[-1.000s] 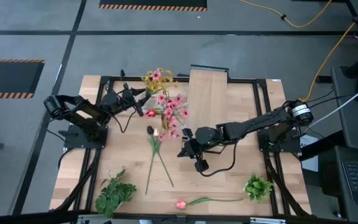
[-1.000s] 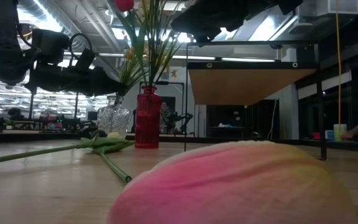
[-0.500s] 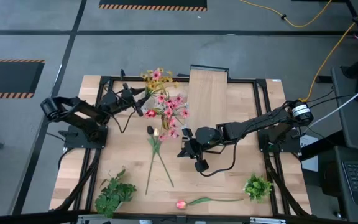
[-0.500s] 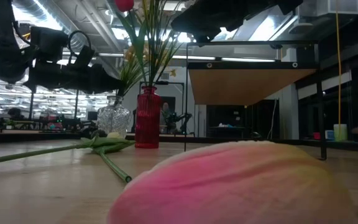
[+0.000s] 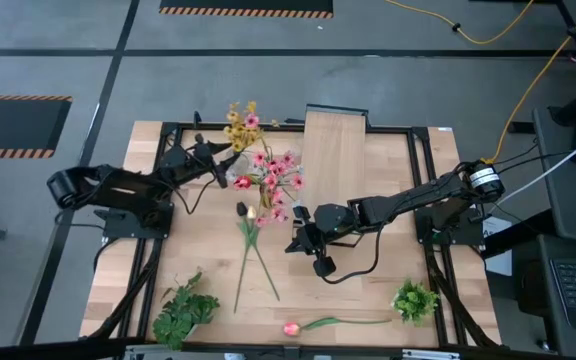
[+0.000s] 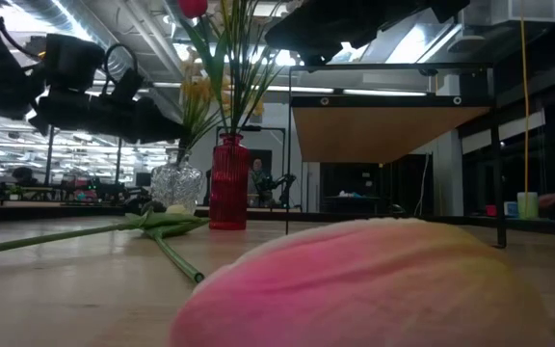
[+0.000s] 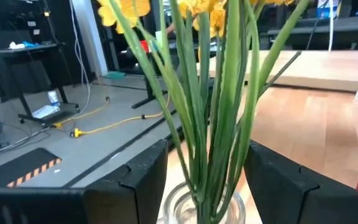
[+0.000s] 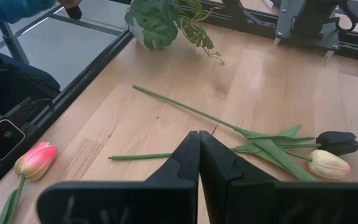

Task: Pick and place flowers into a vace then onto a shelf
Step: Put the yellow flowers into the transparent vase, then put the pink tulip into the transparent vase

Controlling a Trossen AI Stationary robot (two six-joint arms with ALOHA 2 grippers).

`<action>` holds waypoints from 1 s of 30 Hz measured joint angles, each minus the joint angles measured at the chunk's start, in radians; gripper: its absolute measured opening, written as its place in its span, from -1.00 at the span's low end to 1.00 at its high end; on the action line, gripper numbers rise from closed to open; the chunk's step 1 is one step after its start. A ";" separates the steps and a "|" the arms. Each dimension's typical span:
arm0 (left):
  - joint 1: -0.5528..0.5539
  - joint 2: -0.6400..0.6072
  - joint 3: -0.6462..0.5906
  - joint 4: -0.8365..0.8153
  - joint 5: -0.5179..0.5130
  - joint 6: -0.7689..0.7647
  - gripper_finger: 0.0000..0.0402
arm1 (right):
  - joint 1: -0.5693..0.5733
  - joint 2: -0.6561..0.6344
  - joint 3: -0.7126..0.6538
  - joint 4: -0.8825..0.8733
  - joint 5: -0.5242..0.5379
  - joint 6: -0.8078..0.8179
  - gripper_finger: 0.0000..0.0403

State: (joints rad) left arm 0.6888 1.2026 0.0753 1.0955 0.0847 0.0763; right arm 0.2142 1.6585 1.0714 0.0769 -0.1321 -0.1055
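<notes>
The clear glass vase (image 6: 176, 184) stands on the table at the far left, with yellow daisies (image 5: 238, 128) standing in it by their stems. My left gripper (image 7: 207, 180) is open just above the vase's mouth (image 7: 202, 210), one finger on either side of the green stems (image 7: 213, 124). A red vase (image 6: 228, 183) beside it holds pink blossoms (image 5: 273, 180). My right gripper (image 8: 198, 155) is shut and empty above the table's middle (image 5: 303, 240). A dark tulip (image 8: 337, 143) and a cream tulip (image 8: 328, 165) lie flat. A pink tulip (image 5: 291, 328) lies at the near edge. My left gripper's fingers (image 7: 145, 180) stand level on both sides of the daisy stems, just above the vase's mouth. I cannot tell whether they touch the stems. The stems stand upright in the vase.
The raised light-wood shelf (image 5: 334, 150) stands at the far middle, right of the vases. Green leafy bunches lie at the near left (image 5: 183, 312) and near right (image 5: 415, 300). The two lying stems (image 5: 253, 258) cross between the arms. A person's sleeve (image 8: 11, 9) shows beyond the table.
My left arm's elbow has swung toward the table's left edge, and its gripper has risen a little at the stems. The yellow daisies' heads have shifted toward the table's left while their stems stay in the vase. My right arm has kept still.
</notes>
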 joint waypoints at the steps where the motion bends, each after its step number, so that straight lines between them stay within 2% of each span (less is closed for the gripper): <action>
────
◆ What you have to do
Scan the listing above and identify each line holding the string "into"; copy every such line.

◆ Exercise output
Task: Pick and place flowers into a vace then onto a shelf
Step: Put the yellow flowers into the transparent vase, then put the pink tulip into the transparent vase

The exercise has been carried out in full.